PROBLEM DESCRIPTION> Although the listing contains pictures, reproduce only its text, exactly as written.

== RECORDED INFORMATION ==

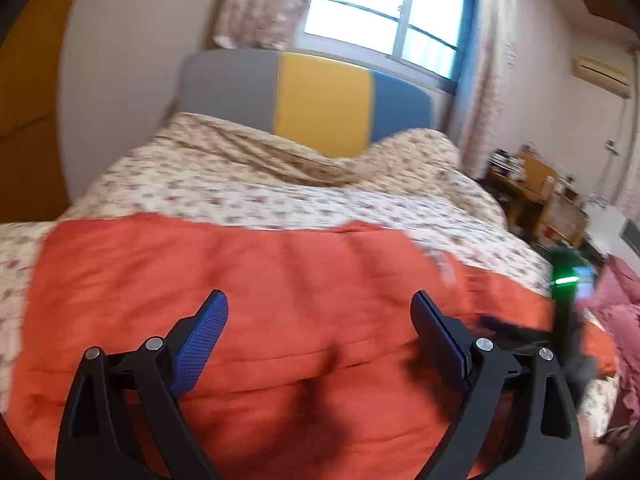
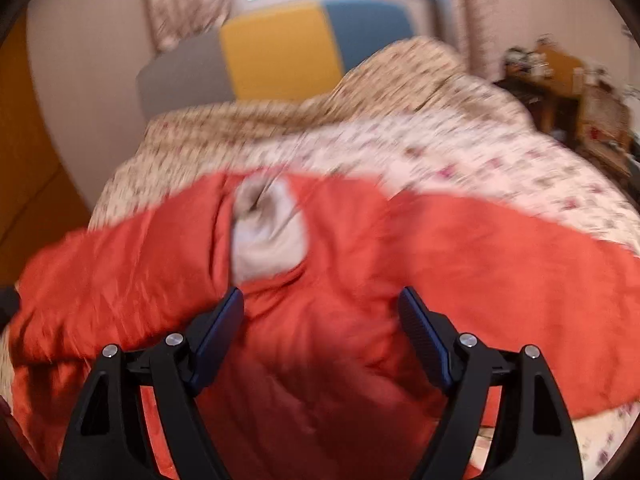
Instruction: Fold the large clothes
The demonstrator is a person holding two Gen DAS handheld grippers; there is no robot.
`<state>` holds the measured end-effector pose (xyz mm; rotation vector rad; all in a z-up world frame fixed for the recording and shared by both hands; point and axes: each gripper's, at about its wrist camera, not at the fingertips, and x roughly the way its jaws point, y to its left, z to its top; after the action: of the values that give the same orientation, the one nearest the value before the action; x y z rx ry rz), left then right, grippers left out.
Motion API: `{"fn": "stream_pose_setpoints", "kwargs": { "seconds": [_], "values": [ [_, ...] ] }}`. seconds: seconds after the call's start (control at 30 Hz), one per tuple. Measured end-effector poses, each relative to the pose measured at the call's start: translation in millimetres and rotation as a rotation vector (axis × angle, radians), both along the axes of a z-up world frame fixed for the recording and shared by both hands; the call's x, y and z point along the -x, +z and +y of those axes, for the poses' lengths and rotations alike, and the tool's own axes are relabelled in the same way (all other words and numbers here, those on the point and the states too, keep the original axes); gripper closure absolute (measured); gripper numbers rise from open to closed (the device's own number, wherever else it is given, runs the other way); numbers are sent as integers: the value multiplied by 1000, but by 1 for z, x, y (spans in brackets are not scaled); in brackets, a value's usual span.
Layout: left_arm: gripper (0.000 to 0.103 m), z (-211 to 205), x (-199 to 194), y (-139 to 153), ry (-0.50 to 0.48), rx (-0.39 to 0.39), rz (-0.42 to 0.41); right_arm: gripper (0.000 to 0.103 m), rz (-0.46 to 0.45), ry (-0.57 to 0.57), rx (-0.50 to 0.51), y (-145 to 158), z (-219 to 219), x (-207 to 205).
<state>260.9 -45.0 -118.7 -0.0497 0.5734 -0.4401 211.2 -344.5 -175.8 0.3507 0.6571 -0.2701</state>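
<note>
Orange jacket lies spread on the floral bed; both grippers' jaws stand apart above it, gripping nothing.

Left gripper: jaws spread wide, nothing between the blue pads, tilted down above the orange garment.
Right gripper: jaws wide apart, empty, angled down over the same garment, not touching it.
</note>
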Motion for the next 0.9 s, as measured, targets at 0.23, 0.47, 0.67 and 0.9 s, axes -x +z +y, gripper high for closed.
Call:
{"fn": "stream_pose_setpoints", "kwargs": {
  "seconds": [0.23, 0.47, 0.67, 0.9],
  "values": [
    [11, 92, -47, -22, 306, -53, 93, 33, -73, 232, 51, 40, 43, -46],
    [10, 130, -74, -48, 375, -48, 179, 47, 81, 315, 11, -13, 70, -115],
    [6, 146, -85, -70, 348, 70, 276, 45, 82, 314, 75, -26, 79, -116],
    [5, 148, -75, -68, 345, 70, 260, 29, -13, 270, -5, 12, 59, -65]
  ]
}}
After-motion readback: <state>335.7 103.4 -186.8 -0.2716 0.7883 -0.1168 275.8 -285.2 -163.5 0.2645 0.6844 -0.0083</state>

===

FINAL ANSWER>
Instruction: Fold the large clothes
The demonstrator is a person holding two Gen DAS handheld grippers; there is no robot.
`<state>` holds the measured end-effector pose (xyz mm; rotation vector rad; all in a z-up world frame fixed for the recording and shared by both hands; point and axes: each gripper's, at about its wrist camera, not at the fingertips, and x roughly the way its jaws point, y to its left, z to its top; after the action: of the values that give the same orientation, the one nearest the value before the action; x y z rx ry rz), left then right, grippers left out.
Motion API: `{"fn": "stream_pose_setpoints", "kwargs": { "seconds": [_], "values": [ [_, ...] ] }}`. seconds: seconds after the call's start (control at 30 Hz), one per tuple. Measured end-effector poses, each relative to the pose measured at the call's start: translation in millimetres and rotation as a rotation vector (axis × angle, radians), both along the axes of a z-up world frame fixed for the recording and shared by both hands; the call's x, y and z point along the -x, +z and +y of those axes, for the poses' lengths and rotations alike, and the tool's own axes are relabelled in the same way (all other words and numbers here, those on the point and the states too, keep the original axes); gripper closure absolute (measured); gripper numbers rise from open to closed (the device's own number, wherever else it is given, runs the other way); numbers are sent as integers: the value multiplied by 1000, but by 1 for z, x, y (spans in brackets are not scaled); in brackets, a value's usual span.
Layout: left_arm: gripper (0.000 to 0.103 m), z (-211 to 205), x (-199 to 194), y (-139 to 153), ry (-0.50 to 0.48), rx (-0.39 to 0.39), rz (-0.42 to 0.41); right_arm: gripper (0.000 to 0.103 m), rz (-0.46 to 0.45), ry (-0.57 to 0.57), rx (-0.50 to 0.51), y (-145 to 158), z (-219 to 219), x (-207 to 205).
<state>260.9 -45.0 -118.7 -0.0497 0.5734 -0.4401 211.2 -344.5 -175.8 0.3507 0.6571 -0.2701</state>
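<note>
Orange jacket lies spread on the floral bed; both grippers' jaws stand apart above it, gripping nothing.

Left gripper: jaws spread wide, nothing between the blue pads, tilted down above the orange garment.
Right gripper: jaws wide apart, empty, angled down over the same garment, not touching it.
</note>
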Motion for the next 0.9 s, as measured, targets at 0.23, 0.47, 0.67 and 0.9 s, axes -x +z +y, gripper high for closed.
Call:
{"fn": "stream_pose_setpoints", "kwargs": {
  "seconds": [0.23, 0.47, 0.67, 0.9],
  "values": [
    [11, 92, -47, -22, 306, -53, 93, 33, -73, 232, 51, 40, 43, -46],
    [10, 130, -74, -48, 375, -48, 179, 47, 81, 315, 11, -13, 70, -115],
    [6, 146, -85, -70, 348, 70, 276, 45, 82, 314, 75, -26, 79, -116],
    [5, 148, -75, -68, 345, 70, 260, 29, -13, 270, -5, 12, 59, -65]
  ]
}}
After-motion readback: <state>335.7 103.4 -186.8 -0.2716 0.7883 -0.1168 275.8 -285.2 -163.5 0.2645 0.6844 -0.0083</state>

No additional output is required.